Up until this point, while I rolled my eyes at the expected twist, I actually more or less enjoyed the article. However, now we get to the moral of the story:
הלקח הנלמד מכל הפרשה, שכאשר באים לבקר תלמידי חכמים ורבנים, לא צריך לעשות את זה בצורה פופוליסטית.לפני שמבזים רב על פסיקה שלו, יש לבדוק היטב מדוע הוא פסק כך, מהם מקורותיו, האם עשה זאת לכתחילה או בדיעבד לכלל הציבור או רק ליחידים. פסילה על הסף של רב, ובפרט בגלל שיקולים לא ענייניים – הוא ציוני, הוא ספרדי, הוא מתון, הוא קיצוני, הבן שלו חזר בשאלה – היא לא הלכתית ולא קבילה.
According to the writer the moral of the story is that we shouldn't criticize the Rabbanim too quickly and in a populist manner. Now, I'm not objecting to this moral. A little respect for those who think differently from you, would go a long way towards making Haredi world-view a little nicer. However, the Rabbanim are not exactly the most hard done by social group of the Haredi world.
In the last year or two Rabbanim from Haredi circles have asked converts to perform sexual favors in return for accepting their conversion, and have attacked all conversions performed by the IDF. Really if the story of Ruth and Boaz should have been spun into Haredi modern life, the moral of the story should have been to be a little nicer, and a little more tolerant of those asking to convert. You never know but that somewhat hallachically doubtful convert may just be the grand mother of the messiah!
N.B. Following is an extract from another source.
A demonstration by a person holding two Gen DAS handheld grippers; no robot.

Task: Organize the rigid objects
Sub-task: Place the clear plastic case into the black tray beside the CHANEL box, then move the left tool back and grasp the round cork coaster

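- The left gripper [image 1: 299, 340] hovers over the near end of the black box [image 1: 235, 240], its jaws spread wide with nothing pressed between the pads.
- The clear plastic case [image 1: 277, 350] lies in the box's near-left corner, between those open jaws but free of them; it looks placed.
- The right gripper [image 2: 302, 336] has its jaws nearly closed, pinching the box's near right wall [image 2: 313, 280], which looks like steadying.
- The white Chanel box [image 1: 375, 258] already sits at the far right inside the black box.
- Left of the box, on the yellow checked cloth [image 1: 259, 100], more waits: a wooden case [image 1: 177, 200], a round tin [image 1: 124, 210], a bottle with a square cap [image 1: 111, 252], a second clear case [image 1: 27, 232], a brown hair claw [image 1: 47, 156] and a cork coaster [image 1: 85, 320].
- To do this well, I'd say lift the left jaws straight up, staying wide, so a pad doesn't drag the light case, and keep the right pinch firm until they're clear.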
We will add one more thought. The chance of a Ruth type story happening in a Haredi community today, is somewhat less then Zero. Can you imagine a great Rabbi maarying a convert? what about a convert who attracted him by acting in a not so Tznius manner (I.E laying at his feet)? I am reminded of a story in germarah stating that Eliyahu couldn't visit a certain rabbi because his gate was always locked. In the same manner those who choose to live in a closed community, will never have a Ruth.